Pianist Keith Jarrett | Bildquelle: Woong Chul An Aber so ist er, dieser Musiker, der für Superlative steht. Sein "Köln Concert" von 1975 ist mit vier Millionen Exemplaren das meistverkaufte Jazz-Soloalbum der bisherigen Geschichte. Außerdem auch die meistverkaufte Klavier-Soloplatte aller Genres. Sein Biograph Wolfgang Sandner, ehemals Musikkritiker bei der Frankfurter Allgemeinen Zeitung, nennt ihn den "größten Klavier-Improvisator unserer Tage". Für viele Konzertbesucher und -besucherinnen ist ein Konzert von Jarrett auch eines der begehrtesten Live-Events. Zumindest war es das, bis Jarrett aus gesundheitlichen Gründen seit dem Frühjahr 2018 nicht mehr auftrat. Rar machte er sich immer wieder, vor allem als er Ende 1996 am sogenannten Chronischen Erschöpfungs-Syndrom erkrankte und jahrelang nicht auftreten konnte. Um so begehrter waren nach seinem Wiedereinstieg ins Konzertleben seine Solo-Abende. Seit 1973 hatten diese Konzerte eine besondere Aura um sich geschaffen: mit Musik-Marathonstrecken, in denen Jarrett oft mehrere Teile von jeweils über einer halben Stunde Dauer improvisierte. 2005 in der New Yorker Carnegie Hall modifizierte er die Form dann – indem er zwischendurch öfter mal absetzte und pro Abend eine ganze Reihe von Teilstücken unterschiedlichen Charakters improvisierte. 2018 schließlich sagte er diverse Konzerte ab, sogar jenes, mit dem sich er Ende September des Jahres für den Goldenen Löwen der Musikbiennale in Venedig bedanken wollte. Den erhielt er als erster Jazzmusiker der Geschichte. Das Letzte, womit Jarrett öffentlich für Aufhorchen gesorgt hat, war im November 2019 die Veröffentlichung seines Münchner Solo-Gastspiels vom Juli 2016. Über seinen Gesundheitszustand lässt sein Plattenlabel, die Münchner Firma ECM, nichts heraus – nur, dass Jarrett zurzeit nicht in der Lage sei, Konzerte zu geben. Fans hoffen darauf, dass es bald wieder so weit ist.

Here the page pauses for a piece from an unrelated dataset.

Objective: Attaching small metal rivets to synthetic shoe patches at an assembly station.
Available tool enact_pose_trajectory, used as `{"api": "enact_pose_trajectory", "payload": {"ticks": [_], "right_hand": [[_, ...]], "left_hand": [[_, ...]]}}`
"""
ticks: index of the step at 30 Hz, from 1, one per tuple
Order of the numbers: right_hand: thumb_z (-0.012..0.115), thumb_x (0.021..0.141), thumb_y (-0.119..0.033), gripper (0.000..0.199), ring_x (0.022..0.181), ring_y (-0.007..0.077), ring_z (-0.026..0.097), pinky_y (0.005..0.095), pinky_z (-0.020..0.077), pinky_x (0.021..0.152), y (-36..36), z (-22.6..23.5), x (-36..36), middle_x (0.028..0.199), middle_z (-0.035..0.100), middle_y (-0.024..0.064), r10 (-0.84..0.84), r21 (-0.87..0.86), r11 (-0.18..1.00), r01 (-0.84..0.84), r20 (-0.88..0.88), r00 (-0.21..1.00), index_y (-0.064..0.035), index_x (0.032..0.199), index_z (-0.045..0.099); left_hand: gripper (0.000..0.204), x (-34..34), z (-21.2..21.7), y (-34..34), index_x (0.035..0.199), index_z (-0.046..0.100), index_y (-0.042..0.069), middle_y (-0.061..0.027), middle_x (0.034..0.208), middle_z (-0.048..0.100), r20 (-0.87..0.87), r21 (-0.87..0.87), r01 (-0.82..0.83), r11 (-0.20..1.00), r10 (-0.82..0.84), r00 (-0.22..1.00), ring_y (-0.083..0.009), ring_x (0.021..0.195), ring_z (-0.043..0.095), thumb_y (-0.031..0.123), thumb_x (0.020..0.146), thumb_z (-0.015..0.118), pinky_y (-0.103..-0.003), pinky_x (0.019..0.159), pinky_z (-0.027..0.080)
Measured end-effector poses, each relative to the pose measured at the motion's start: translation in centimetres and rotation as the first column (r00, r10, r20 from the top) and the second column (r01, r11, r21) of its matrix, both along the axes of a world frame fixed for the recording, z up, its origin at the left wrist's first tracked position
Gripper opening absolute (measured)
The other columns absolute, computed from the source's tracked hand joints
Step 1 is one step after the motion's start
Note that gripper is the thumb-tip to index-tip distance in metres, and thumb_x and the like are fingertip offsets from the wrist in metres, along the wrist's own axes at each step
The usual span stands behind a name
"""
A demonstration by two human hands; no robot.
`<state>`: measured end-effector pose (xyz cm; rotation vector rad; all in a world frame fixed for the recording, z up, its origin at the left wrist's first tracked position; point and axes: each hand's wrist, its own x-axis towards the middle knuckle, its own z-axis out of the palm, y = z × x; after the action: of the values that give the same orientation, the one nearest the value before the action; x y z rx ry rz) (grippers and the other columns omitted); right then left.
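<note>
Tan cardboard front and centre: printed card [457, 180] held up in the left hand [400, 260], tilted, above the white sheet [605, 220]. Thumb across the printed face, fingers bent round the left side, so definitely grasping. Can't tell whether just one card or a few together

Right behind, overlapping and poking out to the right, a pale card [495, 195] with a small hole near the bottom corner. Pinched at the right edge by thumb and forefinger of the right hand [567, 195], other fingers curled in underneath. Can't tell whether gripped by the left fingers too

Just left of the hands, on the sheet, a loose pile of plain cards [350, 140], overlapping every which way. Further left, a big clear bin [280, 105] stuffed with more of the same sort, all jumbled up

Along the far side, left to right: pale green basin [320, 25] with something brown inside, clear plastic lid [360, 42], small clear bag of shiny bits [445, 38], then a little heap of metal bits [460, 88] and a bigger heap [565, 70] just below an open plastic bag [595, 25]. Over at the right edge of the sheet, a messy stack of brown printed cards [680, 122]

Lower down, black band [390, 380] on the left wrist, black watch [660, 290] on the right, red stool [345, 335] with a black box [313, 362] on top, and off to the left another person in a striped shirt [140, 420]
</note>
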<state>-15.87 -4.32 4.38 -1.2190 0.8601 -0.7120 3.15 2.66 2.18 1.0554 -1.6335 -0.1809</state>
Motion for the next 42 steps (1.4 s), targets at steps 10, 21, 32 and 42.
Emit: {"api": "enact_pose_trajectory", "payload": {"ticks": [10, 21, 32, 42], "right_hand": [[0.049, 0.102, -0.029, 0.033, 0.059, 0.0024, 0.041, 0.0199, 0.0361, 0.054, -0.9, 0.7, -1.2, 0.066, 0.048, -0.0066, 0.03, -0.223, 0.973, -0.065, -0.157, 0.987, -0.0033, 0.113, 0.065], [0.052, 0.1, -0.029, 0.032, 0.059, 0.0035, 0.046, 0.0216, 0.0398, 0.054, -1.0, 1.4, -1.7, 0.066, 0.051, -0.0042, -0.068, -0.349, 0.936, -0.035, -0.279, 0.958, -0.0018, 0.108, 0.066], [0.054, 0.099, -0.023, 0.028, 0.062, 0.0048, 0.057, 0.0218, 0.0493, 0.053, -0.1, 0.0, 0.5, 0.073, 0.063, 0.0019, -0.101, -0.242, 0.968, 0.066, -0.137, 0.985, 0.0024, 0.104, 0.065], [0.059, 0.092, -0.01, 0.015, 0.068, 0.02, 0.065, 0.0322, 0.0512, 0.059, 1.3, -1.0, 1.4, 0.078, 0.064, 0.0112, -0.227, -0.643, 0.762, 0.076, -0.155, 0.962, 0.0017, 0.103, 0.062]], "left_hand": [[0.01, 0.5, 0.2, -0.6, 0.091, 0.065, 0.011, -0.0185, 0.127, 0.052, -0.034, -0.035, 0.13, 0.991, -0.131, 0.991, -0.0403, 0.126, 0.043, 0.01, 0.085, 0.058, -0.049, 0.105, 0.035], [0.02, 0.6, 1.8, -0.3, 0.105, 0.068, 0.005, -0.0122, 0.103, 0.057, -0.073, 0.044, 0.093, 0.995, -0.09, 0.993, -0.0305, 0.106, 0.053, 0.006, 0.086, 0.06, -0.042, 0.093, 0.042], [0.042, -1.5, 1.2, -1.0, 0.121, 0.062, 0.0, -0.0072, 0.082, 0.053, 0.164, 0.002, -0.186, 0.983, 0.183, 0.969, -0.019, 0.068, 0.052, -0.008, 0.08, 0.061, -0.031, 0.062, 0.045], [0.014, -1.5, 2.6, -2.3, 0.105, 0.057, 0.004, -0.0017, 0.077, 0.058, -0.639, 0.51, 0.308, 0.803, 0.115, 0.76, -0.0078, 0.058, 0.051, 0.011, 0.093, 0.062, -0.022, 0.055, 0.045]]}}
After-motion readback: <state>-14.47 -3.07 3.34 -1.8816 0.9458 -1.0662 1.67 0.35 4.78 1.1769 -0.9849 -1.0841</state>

Keith Jarrett wurde am 8. Mai 1945 geboren, dem europäischen Tag der Befreiung. Er war der älteste von fünf Söhnen einer Mutter mit osteuropäischen und eines Vaters mit westeuropäischen Wurzeln. Seine jüngeren Brüder Scott und Chris Jarrett sind ebenfalls Musiker geworden, der eine Singer-Songwriter, der andere Pianist. Keith Jarrett trat schon als Siebenjähriger auf, galt als Wunderkind, mit 18 Jahren spielte er bei den berühmten "Jazz Messengers" des Schlagzeugers Art Blakey, mit 21 bei dem Saxophonisten Charles Lloyd. Mit 23 gründete er sein erstes eigenes Trio, und mit 24 war er Mitglied in der Band des Trompeters Miles Davis, der Galionsfigur des modernen Jazz. Bei ihm blieb er von 1969 bis 1971. Kurze Zeit später begann er das, wofür er besonders berühmt wurde: Er spielte Solo-Konzerte mit ausufernden freien Improvisationen, die meist ganz unterschiedliche Musikwelten streiften, von der Folk Music bis hin zur Romantik.

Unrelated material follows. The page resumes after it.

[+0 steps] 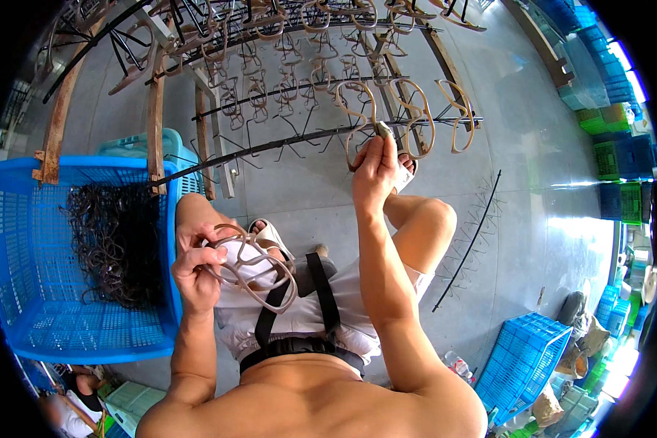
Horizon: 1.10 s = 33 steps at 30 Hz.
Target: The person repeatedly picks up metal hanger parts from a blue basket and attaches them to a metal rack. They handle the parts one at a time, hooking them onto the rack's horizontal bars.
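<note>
My left hand (199,271) is closed around several brown eyeglass frames (270,281), which fan out over my lap. Farther forward, my right hand (376,174) pinches at an eyeglass frame (373,102) on a long black rod (274,145) with thin wire prongs. A small pale piece shows at the right fingertips; I cannot make out what it is. Two more tan frames, one a bit right of the hand (432,120) and one at the rod's right end (471,130), hang on prongs. Toward the left, the prongs along the rod carry no frames.
A blue plastic basket (87,355) on my left holds a heap of dark frames (117,244). Wooden rails (155,117) support further frame-laden rods ahead. Another pronged rod (469,237) lies on the floor at right, beyond a blue crate (525,361). Crates line the far right.
</note>
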Available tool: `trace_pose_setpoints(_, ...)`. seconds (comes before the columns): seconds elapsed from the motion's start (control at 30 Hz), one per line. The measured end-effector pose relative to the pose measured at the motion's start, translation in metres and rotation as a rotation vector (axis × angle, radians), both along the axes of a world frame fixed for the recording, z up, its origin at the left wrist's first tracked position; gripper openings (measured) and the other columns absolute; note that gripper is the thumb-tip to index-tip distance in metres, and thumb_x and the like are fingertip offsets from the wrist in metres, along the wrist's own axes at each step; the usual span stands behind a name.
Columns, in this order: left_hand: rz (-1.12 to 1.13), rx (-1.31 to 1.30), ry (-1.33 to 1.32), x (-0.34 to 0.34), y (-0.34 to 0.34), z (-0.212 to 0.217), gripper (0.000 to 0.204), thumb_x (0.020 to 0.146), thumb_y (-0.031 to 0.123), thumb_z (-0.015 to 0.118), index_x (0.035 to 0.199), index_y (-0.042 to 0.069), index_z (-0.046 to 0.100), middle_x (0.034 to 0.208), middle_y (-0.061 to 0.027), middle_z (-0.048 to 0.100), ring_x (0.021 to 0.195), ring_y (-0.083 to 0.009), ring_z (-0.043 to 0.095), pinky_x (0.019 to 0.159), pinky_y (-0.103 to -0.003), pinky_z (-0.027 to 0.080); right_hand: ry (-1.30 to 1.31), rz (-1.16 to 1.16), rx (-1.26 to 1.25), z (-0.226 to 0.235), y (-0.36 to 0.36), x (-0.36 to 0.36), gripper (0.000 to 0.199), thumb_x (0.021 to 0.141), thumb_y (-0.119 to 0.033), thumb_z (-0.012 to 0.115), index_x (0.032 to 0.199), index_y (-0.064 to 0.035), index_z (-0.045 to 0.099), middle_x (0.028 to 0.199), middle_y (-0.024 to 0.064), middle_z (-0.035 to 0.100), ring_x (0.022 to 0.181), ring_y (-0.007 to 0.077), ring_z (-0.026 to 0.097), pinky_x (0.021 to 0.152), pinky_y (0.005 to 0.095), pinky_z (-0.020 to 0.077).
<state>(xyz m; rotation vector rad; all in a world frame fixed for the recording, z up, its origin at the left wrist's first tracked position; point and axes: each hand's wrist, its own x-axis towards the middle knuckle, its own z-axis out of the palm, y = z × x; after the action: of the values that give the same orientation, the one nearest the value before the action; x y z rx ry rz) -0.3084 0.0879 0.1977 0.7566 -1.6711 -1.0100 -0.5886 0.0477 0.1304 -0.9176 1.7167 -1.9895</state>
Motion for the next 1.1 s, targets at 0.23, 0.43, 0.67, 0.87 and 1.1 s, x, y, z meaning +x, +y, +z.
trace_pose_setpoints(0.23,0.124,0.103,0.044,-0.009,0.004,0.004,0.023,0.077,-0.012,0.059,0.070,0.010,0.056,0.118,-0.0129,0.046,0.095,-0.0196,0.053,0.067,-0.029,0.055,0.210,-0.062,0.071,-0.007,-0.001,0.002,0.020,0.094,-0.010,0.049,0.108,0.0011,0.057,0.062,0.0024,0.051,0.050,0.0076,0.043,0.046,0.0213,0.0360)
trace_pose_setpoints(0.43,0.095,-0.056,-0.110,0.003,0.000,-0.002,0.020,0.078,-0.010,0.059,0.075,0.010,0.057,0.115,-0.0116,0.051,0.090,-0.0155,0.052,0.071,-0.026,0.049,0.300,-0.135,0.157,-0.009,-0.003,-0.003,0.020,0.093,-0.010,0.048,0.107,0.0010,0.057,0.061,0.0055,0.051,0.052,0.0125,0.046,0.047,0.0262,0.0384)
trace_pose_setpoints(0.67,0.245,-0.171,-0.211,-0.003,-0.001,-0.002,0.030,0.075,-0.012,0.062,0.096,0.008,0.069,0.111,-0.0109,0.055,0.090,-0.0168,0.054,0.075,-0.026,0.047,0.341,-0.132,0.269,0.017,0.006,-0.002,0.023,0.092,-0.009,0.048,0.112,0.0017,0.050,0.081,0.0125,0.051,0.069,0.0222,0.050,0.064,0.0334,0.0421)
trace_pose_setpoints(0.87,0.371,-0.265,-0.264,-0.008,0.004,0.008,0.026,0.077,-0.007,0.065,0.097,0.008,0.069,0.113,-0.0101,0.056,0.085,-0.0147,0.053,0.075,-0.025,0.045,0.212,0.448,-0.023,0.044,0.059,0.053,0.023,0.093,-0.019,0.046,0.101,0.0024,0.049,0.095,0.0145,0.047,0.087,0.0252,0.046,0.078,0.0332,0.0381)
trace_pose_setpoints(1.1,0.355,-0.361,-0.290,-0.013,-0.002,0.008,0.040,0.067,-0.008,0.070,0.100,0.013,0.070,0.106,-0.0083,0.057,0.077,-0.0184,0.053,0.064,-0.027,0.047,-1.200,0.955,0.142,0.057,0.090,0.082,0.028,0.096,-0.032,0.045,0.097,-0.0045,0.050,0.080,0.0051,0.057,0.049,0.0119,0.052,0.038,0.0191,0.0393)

Die Solo-Karriere Jarretts wurde wesentlich von dem Münchner Produzenten Manfred Eicher befördert. Eicher gefiel Jarretts Musik, und er schrieb dem Musiker dann einfach einen Brief und legte eine Testpressung einer seiner aktuellen Produktionen bei. In dem Brief legte er dar, wie Jarretts Musik seiner Meinung nach aufgenommen werden sollte. Jarrett ging darauf ein, nahm im November 1971 in Oslo dann das Solo-Album "Facing you" auf. Und es folgten viele Alben bei Eichers Label ECM, darunter das "Köln Concert". Auch ein späteres Album Jarretts gehört zu den Bestsellern des Labels, nämlich "The melody at night, with you", das 800.000 Mal verkauft wurde. Es entstand während Jarretts Leiden am Chronischen Erschöpfungssyndrom und enthält zart interpretierte Evergreens ohne jede virtuose Zutat – aber gespielt mit starkem Sinn für Melodien und für Atmosphäre.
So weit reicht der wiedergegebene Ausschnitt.